Accordingly, despite the fact the dicta in the Oregon decision flies in the face of binding precedent, online commentators repeatedly raised concerns regarding the decision, asserting it was further evidence that the use of cloud computing in law practices is ill-advised.
I would assert to the contrary the Oregon dicta is further evidence that the incorporation of encrypted client communications in cloud computing may well be the primary factor that convinces attorneys to accept cloud computing services as a legitimate law practice management alternative to traditional software packages.

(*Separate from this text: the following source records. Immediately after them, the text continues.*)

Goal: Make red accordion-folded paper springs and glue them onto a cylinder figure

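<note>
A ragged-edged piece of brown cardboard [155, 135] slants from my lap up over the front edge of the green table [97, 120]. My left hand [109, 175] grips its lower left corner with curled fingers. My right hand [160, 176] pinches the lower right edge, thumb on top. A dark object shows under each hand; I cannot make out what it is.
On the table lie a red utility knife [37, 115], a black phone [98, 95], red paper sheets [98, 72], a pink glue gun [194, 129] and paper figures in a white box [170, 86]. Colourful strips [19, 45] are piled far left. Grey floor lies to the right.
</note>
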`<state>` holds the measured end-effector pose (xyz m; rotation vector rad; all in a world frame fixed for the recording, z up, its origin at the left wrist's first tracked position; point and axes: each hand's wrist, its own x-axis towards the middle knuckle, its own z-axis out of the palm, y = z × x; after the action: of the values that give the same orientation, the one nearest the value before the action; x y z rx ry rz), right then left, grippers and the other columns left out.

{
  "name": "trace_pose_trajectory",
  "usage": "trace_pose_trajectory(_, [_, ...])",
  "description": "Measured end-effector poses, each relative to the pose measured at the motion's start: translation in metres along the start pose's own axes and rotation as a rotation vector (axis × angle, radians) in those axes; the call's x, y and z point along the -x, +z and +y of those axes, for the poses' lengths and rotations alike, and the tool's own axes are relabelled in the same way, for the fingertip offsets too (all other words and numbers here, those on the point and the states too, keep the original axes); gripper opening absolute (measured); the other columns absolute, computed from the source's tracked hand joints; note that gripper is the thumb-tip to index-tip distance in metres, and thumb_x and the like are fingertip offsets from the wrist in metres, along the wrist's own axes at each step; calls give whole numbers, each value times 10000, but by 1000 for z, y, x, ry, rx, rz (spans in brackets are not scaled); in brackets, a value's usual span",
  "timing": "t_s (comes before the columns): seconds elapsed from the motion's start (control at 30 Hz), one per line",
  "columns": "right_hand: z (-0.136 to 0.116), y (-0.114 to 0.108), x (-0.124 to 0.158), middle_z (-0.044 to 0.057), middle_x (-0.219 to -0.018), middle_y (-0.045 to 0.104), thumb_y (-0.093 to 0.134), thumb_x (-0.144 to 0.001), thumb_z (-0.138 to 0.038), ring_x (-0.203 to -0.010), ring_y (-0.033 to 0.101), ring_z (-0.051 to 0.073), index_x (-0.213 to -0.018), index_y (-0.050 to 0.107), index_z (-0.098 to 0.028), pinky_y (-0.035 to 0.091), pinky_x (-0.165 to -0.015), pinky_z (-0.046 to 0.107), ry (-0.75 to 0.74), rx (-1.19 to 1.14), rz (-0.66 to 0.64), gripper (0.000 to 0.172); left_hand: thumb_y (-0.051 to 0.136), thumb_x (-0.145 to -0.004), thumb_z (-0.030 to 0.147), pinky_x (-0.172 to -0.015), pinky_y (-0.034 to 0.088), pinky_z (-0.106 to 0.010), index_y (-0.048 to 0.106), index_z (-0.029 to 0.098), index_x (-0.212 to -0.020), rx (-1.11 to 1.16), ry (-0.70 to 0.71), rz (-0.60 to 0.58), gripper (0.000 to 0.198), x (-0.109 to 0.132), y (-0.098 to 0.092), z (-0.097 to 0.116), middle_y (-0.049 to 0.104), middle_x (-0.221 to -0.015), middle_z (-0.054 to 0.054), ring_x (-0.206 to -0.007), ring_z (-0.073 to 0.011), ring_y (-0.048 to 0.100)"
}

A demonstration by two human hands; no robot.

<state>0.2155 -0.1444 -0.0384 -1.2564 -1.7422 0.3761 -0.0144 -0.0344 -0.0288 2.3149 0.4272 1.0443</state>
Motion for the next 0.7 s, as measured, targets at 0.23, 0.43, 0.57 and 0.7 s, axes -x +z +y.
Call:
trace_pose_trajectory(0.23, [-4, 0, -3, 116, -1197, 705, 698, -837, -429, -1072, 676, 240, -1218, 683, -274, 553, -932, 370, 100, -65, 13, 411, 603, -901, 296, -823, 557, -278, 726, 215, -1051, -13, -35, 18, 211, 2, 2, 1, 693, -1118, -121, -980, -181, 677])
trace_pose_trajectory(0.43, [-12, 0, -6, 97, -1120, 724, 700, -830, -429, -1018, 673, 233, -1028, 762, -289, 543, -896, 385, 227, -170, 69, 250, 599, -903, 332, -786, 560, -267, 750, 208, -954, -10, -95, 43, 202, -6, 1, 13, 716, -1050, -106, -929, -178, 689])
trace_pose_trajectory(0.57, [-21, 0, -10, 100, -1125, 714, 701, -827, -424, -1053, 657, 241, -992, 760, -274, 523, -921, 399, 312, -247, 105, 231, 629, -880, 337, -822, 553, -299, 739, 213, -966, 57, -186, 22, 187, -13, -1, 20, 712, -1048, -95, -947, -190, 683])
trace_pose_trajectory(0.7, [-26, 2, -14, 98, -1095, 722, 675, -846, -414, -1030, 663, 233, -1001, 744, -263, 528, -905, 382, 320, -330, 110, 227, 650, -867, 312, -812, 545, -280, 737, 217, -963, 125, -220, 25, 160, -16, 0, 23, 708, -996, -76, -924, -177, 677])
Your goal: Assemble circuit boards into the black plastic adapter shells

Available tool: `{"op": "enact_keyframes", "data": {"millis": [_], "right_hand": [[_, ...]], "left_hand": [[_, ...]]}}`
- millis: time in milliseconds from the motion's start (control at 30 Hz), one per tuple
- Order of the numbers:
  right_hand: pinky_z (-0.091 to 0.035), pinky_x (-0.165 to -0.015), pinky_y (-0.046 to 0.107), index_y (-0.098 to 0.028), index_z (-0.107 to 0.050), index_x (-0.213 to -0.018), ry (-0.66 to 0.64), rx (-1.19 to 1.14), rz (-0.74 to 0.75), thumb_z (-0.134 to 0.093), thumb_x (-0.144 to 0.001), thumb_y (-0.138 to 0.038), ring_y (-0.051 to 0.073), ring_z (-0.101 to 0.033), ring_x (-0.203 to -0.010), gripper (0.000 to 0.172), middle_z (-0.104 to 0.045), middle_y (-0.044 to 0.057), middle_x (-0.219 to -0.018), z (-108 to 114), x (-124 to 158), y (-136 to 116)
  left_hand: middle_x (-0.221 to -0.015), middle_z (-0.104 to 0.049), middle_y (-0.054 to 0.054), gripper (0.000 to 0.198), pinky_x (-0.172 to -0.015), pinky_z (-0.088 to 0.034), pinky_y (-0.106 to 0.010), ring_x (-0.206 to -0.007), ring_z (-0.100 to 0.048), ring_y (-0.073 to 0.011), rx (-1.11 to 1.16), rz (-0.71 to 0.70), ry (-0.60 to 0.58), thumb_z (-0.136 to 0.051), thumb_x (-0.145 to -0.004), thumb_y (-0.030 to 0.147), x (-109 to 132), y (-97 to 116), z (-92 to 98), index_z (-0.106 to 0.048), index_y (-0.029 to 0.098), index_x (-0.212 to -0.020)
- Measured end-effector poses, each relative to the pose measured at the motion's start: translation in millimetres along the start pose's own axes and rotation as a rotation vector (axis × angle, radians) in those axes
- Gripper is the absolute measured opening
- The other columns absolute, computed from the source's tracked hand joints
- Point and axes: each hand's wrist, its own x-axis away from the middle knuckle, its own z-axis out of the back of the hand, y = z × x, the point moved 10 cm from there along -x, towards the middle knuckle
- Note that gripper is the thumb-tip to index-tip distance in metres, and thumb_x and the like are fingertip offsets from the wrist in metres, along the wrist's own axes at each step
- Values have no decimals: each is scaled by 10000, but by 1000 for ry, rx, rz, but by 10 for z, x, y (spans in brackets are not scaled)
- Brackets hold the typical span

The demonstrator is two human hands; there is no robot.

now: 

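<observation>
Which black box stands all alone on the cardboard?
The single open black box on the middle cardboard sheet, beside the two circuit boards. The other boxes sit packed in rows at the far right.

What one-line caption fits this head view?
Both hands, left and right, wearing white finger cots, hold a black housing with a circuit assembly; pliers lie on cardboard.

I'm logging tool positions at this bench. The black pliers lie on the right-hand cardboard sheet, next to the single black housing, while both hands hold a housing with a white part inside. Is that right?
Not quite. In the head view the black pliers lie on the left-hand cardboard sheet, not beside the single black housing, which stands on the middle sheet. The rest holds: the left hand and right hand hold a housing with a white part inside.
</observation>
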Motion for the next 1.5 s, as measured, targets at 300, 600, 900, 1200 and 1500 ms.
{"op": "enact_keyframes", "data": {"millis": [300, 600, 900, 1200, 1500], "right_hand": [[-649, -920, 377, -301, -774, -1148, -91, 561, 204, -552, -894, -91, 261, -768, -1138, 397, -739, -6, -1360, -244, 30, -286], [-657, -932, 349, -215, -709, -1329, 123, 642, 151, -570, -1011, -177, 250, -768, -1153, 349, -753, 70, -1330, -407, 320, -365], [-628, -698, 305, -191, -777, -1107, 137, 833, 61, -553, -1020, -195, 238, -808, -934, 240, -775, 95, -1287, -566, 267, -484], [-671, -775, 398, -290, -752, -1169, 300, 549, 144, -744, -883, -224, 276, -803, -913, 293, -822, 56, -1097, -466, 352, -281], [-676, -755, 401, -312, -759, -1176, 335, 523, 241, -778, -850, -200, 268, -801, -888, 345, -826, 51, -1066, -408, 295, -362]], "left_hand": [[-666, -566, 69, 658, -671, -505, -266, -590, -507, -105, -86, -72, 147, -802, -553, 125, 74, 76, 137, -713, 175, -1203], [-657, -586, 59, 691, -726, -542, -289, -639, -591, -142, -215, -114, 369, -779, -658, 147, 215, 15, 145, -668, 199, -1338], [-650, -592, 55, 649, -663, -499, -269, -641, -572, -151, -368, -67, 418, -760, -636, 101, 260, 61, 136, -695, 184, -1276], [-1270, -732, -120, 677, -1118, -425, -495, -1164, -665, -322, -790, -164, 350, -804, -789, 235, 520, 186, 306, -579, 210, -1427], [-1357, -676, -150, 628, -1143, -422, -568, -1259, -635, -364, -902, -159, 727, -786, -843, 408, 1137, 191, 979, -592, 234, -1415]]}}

A number of well-established cloud computing providers already incorporate encrypted communications in their platforms. For example, VLOTech, Clio and NetDocuments allow for varying types of encrypted communication with clients. Another online legal platform, NKrypt, is devoted to providing a secure, encrypted e-mail network.
Cloud computing providers are adapting quickly to and responding to the concerns raised by lawyers. As a result, lawyers are becoming increasingly comfortable with the concept of cloud computing. In fact, according to the 2009 Am Law Tech Survey, 84 percent of responding law firms already use SaaS (Software as a Service), a form of cloud computing, in some capacity.
As cloud computing becomes more prevalent in the legal field, more lawyers will understand the importance of carefully negotiating their contracts with the services providers to ensure that, for example, they are notified if a warrant relating to their data is served.
Mark my words: Cloud computing is the wave of the future, and encrypted communication is one of the keys to putting attorney’s minds at ease regarding an emerging technology. Astute providers will incorporate encrypted communication into their platforms, and smart lawyers will learn about and use the emerging technology in their practice.